When hospital senior management supports the creation and maintenance of a strong safety culture, patient outcomes improve, staff productivity increases and clinical employee turnover decreases, according to a study.
Diane Storer Brown, RN, PhD, FNAHQ, FAAN, senior scientist at the Collaborative Alliance for Nursing Outcomes and strategic leader of hospital accreditation programs at Kaiser Permanente Northern California, and colleagues explored linkages between staff perceptions of safety culture and ongoing measures of hospital nursing unit performance, such as structures, processes and adverse patient outcomes.
The researchers analyzed 37 nursing units in nine hospitals for the study, which was published in the July/August issue of the Journal for Healthcare Quality, the peer-reviewed publication of the National Association for Healthcare Quality. They measured safety culture perceptions six months prior to data collection on nursing-unit performance, and determined statistical relationships with correlation and regression analyses.
The Agency for Healthcare Research defines safety culture as the product of individual and group values, attitudes, perceptions, competencies and patterns of behavior that determine the commitment to an organizations health and safety management. Previous research has shown that hospitals with better safety climates overall have lower adverse events rates.

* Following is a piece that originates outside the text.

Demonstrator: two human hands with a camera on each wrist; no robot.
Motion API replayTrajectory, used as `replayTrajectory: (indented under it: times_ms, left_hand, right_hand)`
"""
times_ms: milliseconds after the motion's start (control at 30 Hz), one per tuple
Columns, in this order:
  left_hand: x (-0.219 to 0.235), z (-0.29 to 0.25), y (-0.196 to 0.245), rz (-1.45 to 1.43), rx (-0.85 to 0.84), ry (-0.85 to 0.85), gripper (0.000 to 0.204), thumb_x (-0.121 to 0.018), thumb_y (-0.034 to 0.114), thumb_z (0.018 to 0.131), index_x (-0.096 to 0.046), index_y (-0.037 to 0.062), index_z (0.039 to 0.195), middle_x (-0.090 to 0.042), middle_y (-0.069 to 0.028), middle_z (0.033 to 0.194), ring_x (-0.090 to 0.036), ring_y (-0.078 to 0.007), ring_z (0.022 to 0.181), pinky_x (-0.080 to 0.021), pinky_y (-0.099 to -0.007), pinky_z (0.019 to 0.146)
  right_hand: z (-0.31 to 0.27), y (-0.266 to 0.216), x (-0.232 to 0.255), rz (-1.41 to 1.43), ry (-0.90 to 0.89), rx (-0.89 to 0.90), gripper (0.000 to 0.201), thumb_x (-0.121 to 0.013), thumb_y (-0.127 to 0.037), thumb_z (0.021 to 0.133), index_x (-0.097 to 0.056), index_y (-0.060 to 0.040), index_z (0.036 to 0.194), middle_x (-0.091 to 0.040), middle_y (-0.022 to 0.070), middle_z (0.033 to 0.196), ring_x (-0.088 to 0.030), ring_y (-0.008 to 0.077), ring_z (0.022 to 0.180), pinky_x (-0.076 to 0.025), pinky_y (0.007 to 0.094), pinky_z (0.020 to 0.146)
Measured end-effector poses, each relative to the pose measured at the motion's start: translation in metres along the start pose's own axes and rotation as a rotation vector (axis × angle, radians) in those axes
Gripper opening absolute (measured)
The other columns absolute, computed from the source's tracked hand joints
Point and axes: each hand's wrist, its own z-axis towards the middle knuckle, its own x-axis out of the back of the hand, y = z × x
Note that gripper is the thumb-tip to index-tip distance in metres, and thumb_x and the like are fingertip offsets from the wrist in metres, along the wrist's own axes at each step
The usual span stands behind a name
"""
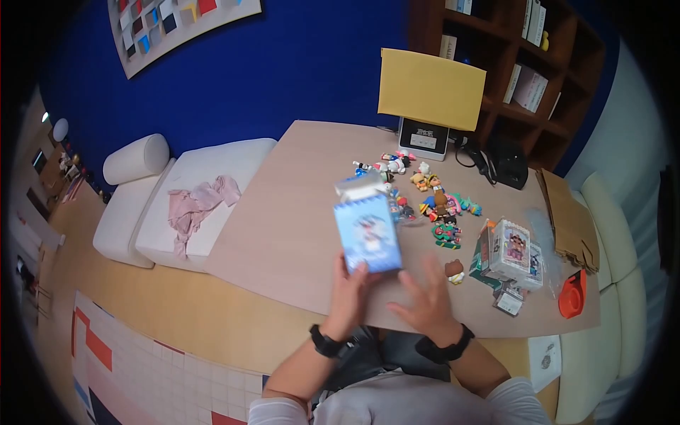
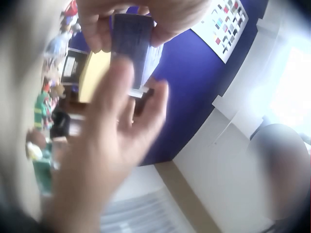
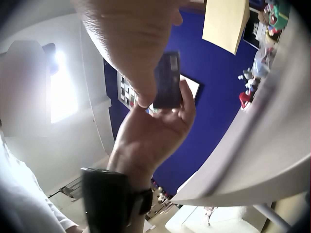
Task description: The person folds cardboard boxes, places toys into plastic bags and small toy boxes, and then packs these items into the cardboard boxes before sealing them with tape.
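Wrists: black watch-like band (image 1: 326, 342) on L wrist, similar blk band (image 1: 446, 348) on R.
L grip: left hand (image 1: 347, 294) curled round lower end of box, thumb on printed front, fingers behind; firm-looking hold.
R fingers: right hand (image 1: 431, 301) spread wide, thumb well out from fingers, nothing held; just beside box's lower R corner. Contact w/ box: can't tell.
Box: light-blue rectangular cardboard box (image 1: 368, 234), dk-blue scalloped upper edge, blurred fig. print on front; pale flap raised at top. Held up off tabletop, approx. upright, slight tilt.
Tabletop: beige, smooth surface (image 1: 283, 212), under & beyond both hands.
Lone fig.: brown-headed, white-bodied toy (image 1: 454, 272), R of right hand, apart from main group.
R side: white picture-printed cartons (image 1: 511, 244); small grey-clear pack (image 1: 508, 302) just in front; orange-red plastic item (image 1: 572, 294) near R edge.
Toy group: multicoloured small figurines (image 1: 439, 202), bunched mid-table; some partly hidden behind box.
Far R: folded brown cardboard (image 1: 567, 219).
Back edge: yellow rectangular panel (image 1: 432, 88) above white dark-screened device (image 1: 423, 138); blk corded item (image 1: 506, 166) to R.
L, beyond table: white padded daybed (image 1: 219, 159), crumpled pink cloth (image 1: 191, 209) on it.
Backdrop: brown wooden bookcase (image 1: 489, 78) w/ books; deep-blue wall (image 1: 319, 64).
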Motion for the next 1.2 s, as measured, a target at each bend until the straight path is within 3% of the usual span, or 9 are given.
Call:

For this study, the researchers explored the relationship between safety culture and adverse patient outcomes of care as represented by reported falls, falls with injury and hospital-acquired pressure ulcers of stage 2 or greater.

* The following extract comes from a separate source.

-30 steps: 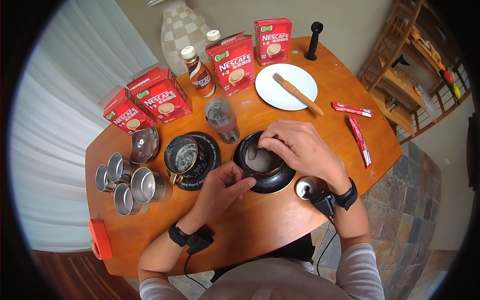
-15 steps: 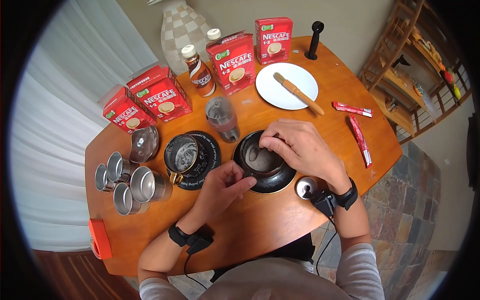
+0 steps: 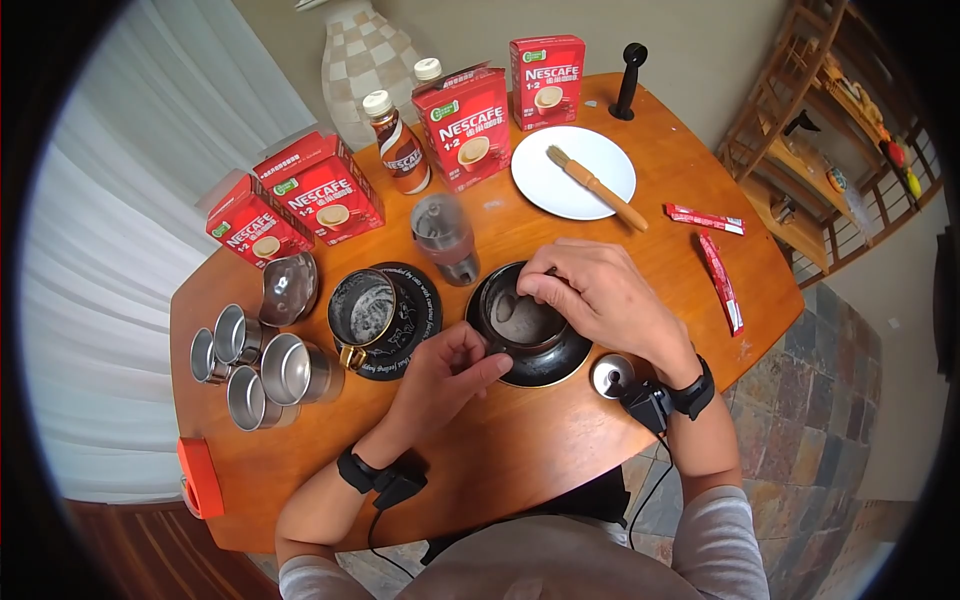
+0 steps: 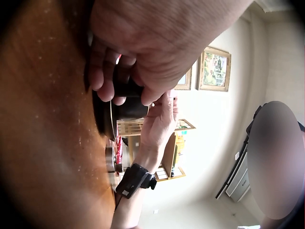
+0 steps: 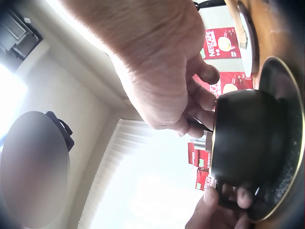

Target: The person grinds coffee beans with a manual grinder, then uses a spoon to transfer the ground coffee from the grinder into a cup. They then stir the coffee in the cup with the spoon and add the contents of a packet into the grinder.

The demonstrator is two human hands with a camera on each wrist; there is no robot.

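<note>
A black cup (image 3: 532, 348) of greyish liquid stands upright on a black, gold-rimmed saucer (image 3: 553, 378). My left hand (image 3: 440, 375) pinches its handle (image 5: 229, 204) between thumb and fingers. Over the cup's far rim, my right hand (image 3: 607, 300) grips a dark spoon (image 3: 504, 306) whose bowl dips inside. The right wrist view shows the right fingertips above the rim and a bit of spoon handle (image 5: 204, 126). In the left wrist view, the left hand (image 4: 143, 47) partly hides the cup (image 4: 129, 106).
To the left are a gold-handled cup (image 3: 362, 308) on a black coaster and several metal cups (image 3: 292, 370). Behind stand a grey-brown tumbler (image 3: 443, 240), a bottle (image 3: 402, 155) and red boxes (image 3: 470, 135). A brush (image 3: 598, 188) lies across a white plate (image 3: 540, 195); red sachets (image 3: 720, 283) lie right.
The spoon's bowl has shifted slightly inside the cup. Both hands, the cup and the saucer look nearly unmoved.
</note>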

Teamwork within units was inversely or negatively correlated with reported falls. In other words, when teamwork was stronger fewer falls were reported, and when teamwork was weaker more falls were reported. The regression analysis showed that 20% of the variance in reported falls was related to safety culture
Skill mix, staff turnover and workload intensity all demonstrated robust correlations with safety culture. Nursing units with higher workload intensity had higher safety culture perceptions.
“A strong safety culture allows nurses and other staff to function at a high level of productivity because of strong teamwork and management support and an environment that supports organizational learning, which allows staff to deal with time-intense patient-care activities,” Brown said in a news release. “When senior leaders prioritize and emphasize a safety culture, the structure and process of care are carried out in a way that patient outcomes may be improved.”
In 2002, the Institute of Medicine issued a landmark study of medical errors in hospitals and stated that a major leadership goal for hospitals should be creation of an organizational culture for safety. Further, passage of the Affordable Care Act in 2009 has placed major emphasis on making patients safer, and hospitals can be denied reimbursement from Medicare for care that is required to correct a medical error.